Regarding the dogs classification, it could also be helpful for vets to recognize their patients due that each breed has its own features. However, an increment of the accuracy should be done in order to reach better classification (86.83%). There are several approaches to achieve that improvement: Increase the dataset with more samples, apply more data augmentation or even use a hierarchy model architecture.

Next steps

We will load the model and build a python API Rest using Flask where we can pass an image in the request and get its classification.

NOTE: The code of the model is located in https://github.com/joangoal8/deep-learning-conv-tutorial

Email: joangoal8@gmail.com

LinkedIn: www.linkedin.com/in/joangomezalvarez

Instagram: @joangoal8

References

[1] A. Krizhevsky, I. Sutskever, and G. E. Hinton. Imagenet classification with deep convolutional neural networks. In Advances in Neural Information Processing Systems, 2012.

[2] K. Simonyan and A. Zisserman. Very deep convolutional networks for large-scale image recognition. CoRR, abs/1409.1556, 2014.

[3] Szegedy, Christian, Liu, Wei, Jia, Yangqing, Sermanet, Pierre, Reed, Scott, Anguelov, Dragomir, Erhan, Du- mitru, Vanhoucke, Vincent, and Rabinovich, Andrew. Going deeper with convolutions. CoRR, abs/1409.4842, 2014.

[4] K. He, X. Zhang, S. Ren, and J. Sun. Deep residual learning for image recognition. arXiv preprint arXiv:1512.03385, 2015.

[5] F. Chollet. Xception: Deep learning with depthwise separable convolutions. arXiv preprint arXiv:1610.02357v2, 2016.

[6] S. Ioffe and C. Szegedy. Batch normalization: Accelerating deep network training by reducing internal covariate shift. In ICML, 2015.

[7] A. G. Howard, M. Zhu, B. Chen, D. Kalenichenko, W. Wang, T. Weyand, M.Andreetto, and H. Adam. Mobilenets: Efficient convolutional neural networks for mobile vision applications. arXiv preprint arXiv:1704.04861, 2017.

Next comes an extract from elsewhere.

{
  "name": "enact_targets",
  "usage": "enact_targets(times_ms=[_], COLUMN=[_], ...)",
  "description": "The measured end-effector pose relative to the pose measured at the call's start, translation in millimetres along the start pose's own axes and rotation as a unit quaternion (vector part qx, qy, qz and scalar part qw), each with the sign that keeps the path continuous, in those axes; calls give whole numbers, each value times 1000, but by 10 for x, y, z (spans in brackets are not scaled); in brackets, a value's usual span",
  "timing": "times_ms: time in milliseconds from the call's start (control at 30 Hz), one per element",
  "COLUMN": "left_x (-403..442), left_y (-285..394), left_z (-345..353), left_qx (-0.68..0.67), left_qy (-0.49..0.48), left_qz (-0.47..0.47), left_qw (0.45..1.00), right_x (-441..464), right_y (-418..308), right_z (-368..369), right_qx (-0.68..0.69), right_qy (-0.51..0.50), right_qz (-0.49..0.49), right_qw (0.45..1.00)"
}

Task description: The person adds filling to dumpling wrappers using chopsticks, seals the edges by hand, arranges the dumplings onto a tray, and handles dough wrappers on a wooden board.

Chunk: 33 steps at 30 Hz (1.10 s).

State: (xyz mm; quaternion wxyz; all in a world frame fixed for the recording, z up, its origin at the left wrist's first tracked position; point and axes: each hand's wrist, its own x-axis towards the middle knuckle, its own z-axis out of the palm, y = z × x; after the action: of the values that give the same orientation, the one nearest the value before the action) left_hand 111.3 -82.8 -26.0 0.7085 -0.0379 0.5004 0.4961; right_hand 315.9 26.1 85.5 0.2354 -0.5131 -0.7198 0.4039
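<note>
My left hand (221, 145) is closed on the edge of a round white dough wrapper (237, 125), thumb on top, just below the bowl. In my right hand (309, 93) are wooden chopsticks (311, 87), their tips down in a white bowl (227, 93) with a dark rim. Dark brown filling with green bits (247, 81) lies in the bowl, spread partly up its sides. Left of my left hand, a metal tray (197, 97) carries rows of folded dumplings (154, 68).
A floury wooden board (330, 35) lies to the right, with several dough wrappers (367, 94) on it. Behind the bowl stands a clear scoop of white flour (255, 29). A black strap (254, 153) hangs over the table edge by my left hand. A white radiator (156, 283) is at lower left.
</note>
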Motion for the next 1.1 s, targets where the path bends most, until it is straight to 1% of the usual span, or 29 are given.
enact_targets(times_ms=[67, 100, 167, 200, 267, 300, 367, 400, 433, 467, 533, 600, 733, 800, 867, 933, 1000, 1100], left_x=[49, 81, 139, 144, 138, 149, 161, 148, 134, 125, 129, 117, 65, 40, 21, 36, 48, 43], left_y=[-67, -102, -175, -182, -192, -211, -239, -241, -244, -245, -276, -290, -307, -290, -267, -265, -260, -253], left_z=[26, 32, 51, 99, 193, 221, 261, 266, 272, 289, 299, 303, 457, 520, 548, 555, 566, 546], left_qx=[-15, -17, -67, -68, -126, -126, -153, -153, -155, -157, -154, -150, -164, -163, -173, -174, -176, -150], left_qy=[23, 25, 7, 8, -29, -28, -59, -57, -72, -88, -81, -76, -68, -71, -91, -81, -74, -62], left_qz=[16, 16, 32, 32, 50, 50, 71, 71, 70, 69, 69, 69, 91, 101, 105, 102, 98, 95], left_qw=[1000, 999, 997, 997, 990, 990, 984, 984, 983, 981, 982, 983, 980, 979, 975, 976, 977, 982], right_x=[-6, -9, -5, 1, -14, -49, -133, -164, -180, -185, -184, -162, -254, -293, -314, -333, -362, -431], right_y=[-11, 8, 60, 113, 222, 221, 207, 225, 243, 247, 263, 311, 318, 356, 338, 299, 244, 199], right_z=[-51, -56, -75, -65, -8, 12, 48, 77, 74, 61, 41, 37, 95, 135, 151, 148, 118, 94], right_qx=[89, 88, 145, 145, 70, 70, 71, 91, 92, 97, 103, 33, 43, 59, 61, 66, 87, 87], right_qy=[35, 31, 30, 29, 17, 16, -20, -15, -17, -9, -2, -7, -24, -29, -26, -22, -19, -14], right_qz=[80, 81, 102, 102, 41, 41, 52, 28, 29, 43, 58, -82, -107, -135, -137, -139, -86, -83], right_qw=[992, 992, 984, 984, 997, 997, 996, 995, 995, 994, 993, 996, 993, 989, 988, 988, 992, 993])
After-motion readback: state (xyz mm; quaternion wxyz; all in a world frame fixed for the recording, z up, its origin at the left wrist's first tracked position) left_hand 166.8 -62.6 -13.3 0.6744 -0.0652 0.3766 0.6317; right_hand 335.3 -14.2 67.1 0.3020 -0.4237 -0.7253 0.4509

[8] Zoph, B., Vasudevan, V., Shlens, J., and Le, Q. V. Learning transferable architectures for scalable image recognition. CVPR, 2018.

[9] B. Zoph and Q. V. Le. Neural architecture search with reinforcement learning. In International Conference on Learning Representations, 2017.

[10] M. Tan, Q. Le, EfficientNet: Rethinking Model Scaling for Convolutional Neural Networks. In International Conference on Learning Representations, 2019.

[11] Wikipedia commons. https://commons.wikimedia.org/. Accessed on 2021–06–20

[12] Kaggle.com Brain MRI images for brain tumor detection https://www.kaggle.com/navoneel/brain-mri-images-for-brain-tumor-detection

[13] Aditya Khosla, Nityananda Jayadevaprakash, Bangpeng Yao and Li Fei-Fei. Novel dataset for Fine-Grained Image Categorization. First Workshop on Fine-Grained Visual Categorization (FGVC), IEEE Conference on Computer Vision and Pattern Recognition (CVPR), 2011.